Exercise – Where a line of the listing below includes the word "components", reproduce that line.

Data extract –
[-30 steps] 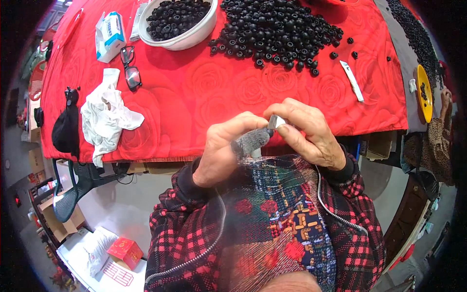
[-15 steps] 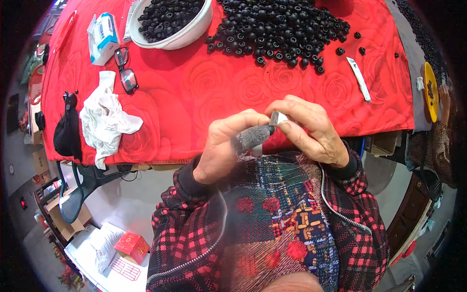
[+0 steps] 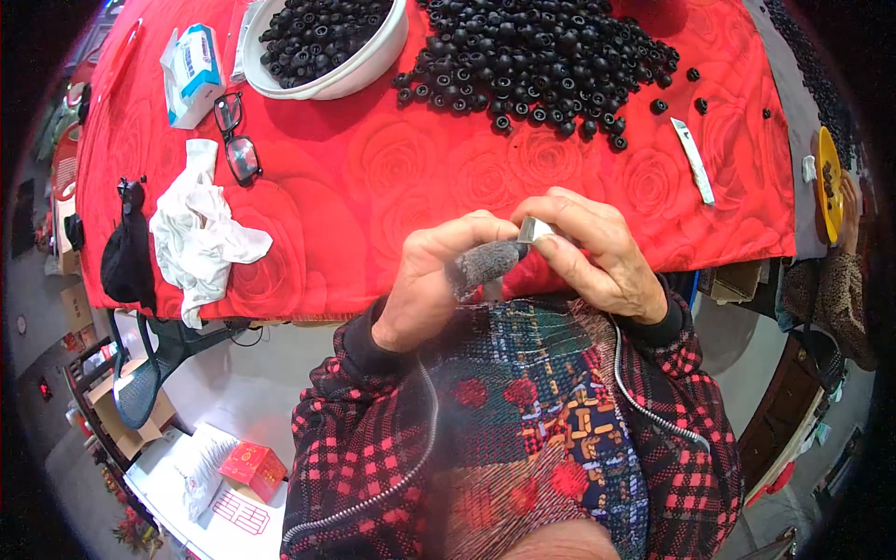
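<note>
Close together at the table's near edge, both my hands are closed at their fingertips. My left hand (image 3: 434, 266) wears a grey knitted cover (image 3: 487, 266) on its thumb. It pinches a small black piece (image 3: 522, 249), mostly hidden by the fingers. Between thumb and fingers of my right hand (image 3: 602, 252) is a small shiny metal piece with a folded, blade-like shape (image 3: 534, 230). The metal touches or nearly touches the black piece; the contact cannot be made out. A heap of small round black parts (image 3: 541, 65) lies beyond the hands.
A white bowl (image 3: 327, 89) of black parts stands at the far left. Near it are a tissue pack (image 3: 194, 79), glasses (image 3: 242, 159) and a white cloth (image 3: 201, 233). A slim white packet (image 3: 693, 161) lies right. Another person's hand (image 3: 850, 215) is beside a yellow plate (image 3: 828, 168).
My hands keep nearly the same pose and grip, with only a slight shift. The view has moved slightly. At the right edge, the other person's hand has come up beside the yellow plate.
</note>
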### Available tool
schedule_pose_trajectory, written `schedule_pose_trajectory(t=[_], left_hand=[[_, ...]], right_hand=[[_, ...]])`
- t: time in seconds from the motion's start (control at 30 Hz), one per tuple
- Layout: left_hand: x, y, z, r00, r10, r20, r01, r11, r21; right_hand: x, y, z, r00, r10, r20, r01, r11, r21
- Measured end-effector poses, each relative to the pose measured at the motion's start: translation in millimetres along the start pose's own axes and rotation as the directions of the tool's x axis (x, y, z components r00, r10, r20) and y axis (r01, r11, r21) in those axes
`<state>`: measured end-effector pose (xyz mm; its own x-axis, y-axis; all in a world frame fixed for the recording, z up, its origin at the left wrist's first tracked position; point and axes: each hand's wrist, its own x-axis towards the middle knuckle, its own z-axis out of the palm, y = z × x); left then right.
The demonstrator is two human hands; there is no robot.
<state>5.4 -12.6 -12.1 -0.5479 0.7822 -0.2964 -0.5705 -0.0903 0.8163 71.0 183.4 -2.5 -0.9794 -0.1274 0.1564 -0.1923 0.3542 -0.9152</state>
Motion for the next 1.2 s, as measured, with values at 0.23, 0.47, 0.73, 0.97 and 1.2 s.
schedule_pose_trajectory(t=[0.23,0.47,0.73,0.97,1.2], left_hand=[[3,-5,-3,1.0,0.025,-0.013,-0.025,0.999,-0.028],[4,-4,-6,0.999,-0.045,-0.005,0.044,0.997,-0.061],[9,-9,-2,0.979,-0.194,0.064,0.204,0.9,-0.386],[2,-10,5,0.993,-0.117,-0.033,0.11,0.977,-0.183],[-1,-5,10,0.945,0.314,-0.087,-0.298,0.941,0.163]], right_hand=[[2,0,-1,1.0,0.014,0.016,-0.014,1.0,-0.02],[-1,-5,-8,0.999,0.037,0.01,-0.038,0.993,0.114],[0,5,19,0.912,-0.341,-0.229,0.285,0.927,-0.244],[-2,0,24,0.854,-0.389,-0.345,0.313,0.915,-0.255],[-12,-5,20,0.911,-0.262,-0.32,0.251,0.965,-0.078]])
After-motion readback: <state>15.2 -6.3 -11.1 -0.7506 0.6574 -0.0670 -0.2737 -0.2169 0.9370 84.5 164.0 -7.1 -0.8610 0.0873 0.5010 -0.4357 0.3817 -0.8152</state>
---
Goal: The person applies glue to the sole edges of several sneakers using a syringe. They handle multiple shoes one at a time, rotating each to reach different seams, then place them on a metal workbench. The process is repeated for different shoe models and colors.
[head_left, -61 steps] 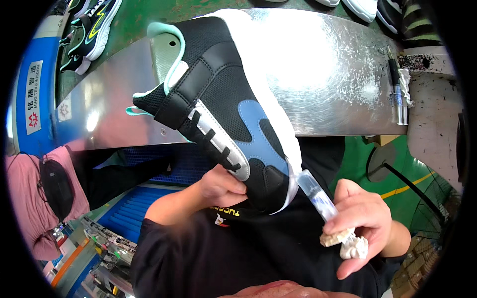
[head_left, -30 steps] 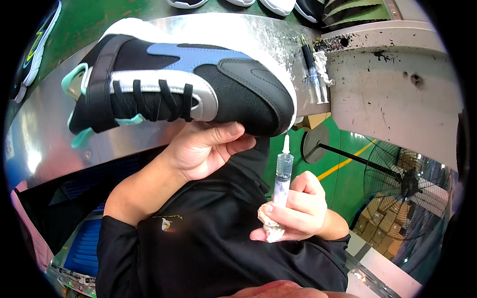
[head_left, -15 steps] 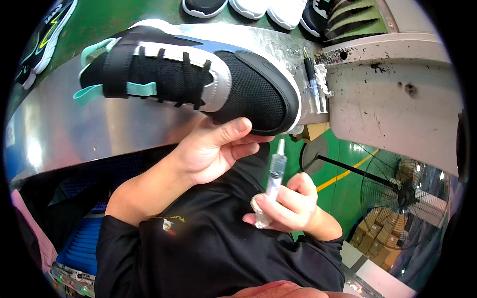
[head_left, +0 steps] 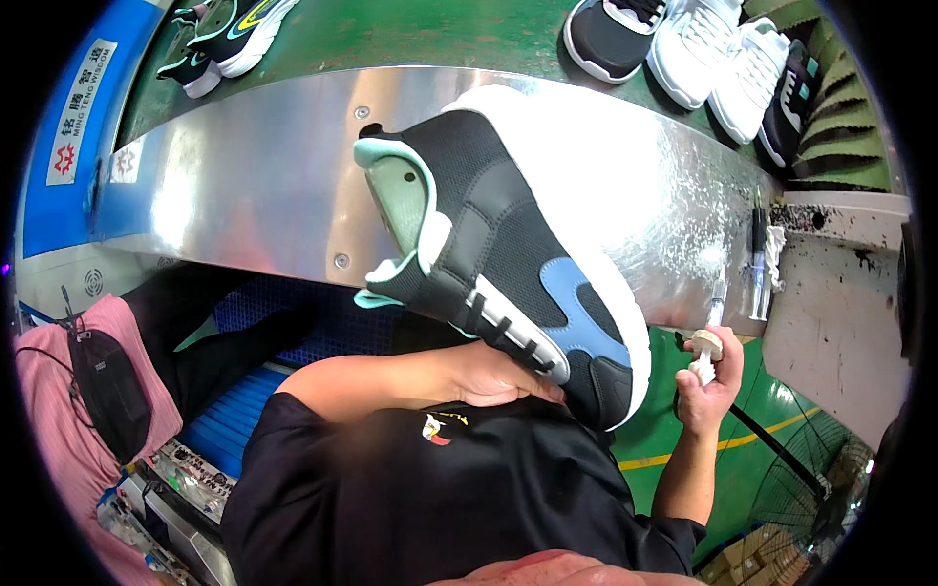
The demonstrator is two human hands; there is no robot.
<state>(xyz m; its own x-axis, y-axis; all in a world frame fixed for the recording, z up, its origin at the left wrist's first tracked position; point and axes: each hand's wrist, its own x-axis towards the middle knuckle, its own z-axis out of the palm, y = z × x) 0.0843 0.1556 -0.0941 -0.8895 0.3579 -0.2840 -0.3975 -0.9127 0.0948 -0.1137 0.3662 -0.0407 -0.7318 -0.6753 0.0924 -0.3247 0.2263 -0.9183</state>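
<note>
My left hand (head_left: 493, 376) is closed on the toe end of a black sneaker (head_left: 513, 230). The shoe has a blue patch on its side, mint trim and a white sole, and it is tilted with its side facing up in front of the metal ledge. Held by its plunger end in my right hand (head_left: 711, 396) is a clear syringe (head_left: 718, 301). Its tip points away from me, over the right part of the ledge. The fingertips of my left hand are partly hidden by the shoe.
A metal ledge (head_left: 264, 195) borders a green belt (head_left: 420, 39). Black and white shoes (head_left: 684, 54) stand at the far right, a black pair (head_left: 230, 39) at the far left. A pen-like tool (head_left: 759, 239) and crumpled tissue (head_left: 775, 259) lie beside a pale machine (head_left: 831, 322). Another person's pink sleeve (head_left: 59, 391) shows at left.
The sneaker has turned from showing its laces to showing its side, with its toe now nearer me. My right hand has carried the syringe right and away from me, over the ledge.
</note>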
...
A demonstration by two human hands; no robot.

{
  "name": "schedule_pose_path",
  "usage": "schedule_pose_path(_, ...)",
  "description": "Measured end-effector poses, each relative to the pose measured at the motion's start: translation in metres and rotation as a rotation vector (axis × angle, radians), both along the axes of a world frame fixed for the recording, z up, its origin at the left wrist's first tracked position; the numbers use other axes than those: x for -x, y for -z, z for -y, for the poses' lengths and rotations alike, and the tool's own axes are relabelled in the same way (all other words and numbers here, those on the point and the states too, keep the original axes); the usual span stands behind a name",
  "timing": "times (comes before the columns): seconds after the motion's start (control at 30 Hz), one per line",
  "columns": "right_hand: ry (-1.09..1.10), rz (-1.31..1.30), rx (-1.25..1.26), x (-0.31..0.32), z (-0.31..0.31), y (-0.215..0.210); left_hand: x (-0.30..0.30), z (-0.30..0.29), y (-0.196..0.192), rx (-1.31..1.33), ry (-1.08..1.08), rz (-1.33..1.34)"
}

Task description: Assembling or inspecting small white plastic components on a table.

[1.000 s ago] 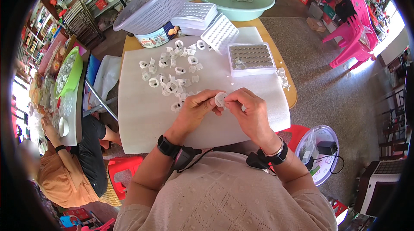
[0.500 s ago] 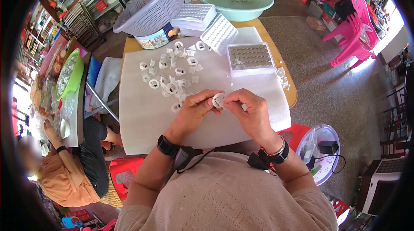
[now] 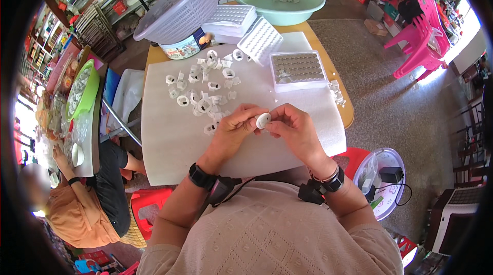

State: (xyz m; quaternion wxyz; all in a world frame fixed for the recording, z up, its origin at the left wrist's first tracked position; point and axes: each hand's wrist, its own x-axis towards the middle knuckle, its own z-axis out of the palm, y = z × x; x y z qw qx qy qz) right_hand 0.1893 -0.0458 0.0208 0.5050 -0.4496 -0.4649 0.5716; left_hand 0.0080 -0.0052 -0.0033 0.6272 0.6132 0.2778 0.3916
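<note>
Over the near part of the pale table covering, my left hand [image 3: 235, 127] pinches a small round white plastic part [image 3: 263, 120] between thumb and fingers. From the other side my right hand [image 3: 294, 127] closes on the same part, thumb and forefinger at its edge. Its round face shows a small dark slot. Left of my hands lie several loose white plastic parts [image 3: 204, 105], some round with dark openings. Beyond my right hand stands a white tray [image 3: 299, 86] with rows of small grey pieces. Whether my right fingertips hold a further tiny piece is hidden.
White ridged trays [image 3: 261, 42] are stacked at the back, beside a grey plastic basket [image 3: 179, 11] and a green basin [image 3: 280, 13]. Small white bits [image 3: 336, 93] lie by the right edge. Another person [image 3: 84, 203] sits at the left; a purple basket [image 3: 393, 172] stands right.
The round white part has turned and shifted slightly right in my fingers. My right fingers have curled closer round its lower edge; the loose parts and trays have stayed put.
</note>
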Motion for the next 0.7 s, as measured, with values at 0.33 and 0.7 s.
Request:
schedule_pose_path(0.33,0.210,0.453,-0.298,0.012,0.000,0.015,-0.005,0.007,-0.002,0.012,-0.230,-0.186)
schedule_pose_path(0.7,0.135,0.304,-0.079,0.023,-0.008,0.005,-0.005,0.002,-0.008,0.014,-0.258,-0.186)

Response area –
- Measured end-effector poses, each relative to the pose measured at the motion's start: translation in millimetres along the start pose's own axes and rotation as the directions of the tool's x axis (x, y, z components r00, r10, r20) and y axis (r01, r11, r21) in those axes
Task description: Assembling or inspecting small white plastic components on a table.

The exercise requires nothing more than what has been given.